** Requirement **
Reproduce all of the data word for word.

[Opening Available data section]

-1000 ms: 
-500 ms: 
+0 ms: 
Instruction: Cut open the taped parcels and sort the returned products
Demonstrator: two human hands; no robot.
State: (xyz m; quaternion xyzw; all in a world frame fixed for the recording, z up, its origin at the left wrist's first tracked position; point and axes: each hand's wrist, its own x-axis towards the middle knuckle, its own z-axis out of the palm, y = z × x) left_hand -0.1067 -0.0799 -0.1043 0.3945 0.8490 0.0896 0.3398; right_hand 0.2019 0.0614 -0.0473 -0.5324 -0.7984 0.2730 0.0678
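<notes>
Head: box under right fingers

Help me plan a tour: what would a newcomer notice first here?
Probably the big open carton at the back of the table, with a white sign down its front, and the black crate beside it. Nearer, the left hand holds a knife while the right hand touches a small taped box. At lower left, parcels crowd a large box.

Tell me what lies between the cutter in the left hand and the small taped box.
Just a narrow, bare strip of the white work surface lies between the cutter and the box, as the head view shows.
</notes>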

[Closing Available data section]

** Answer space **
-1000 ms: 
-500 ms: 
+0 ms: 
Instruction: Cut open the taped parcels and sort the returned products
Demonstrator: two human hands; no robot.
State: (xyz m; quaternion xyzw; all in a world frame fixed for the recording, z up, its origin at the left wrist's first tracked position; point and axes: each hand's wrist, its own x-axis towards the middle knuckle, its own z-axis out of the palm, y = z × x) left_hand -0.1067 -0.0799 -0.1043 0.3945 0.8490 0.0896 0.3398; right_hand 0.2019 0.0614 -0.0473 -0.5324 -0.7984 0.2730 0.0678
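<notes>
Head: box under right fingers

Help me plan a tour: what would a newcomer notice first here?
Probably the big open carton at the back of the table, with a white sign down its front, and the black crate beside it. Nearer, the left hand holds a knife while the right hand touches a small taped box. At lower left, parcels crowd a large box.

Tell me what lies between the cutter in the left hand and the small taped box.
Just a narrow, bare strip of the white work surface lies between the cutter and the box, as the head view shows.
</notes>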

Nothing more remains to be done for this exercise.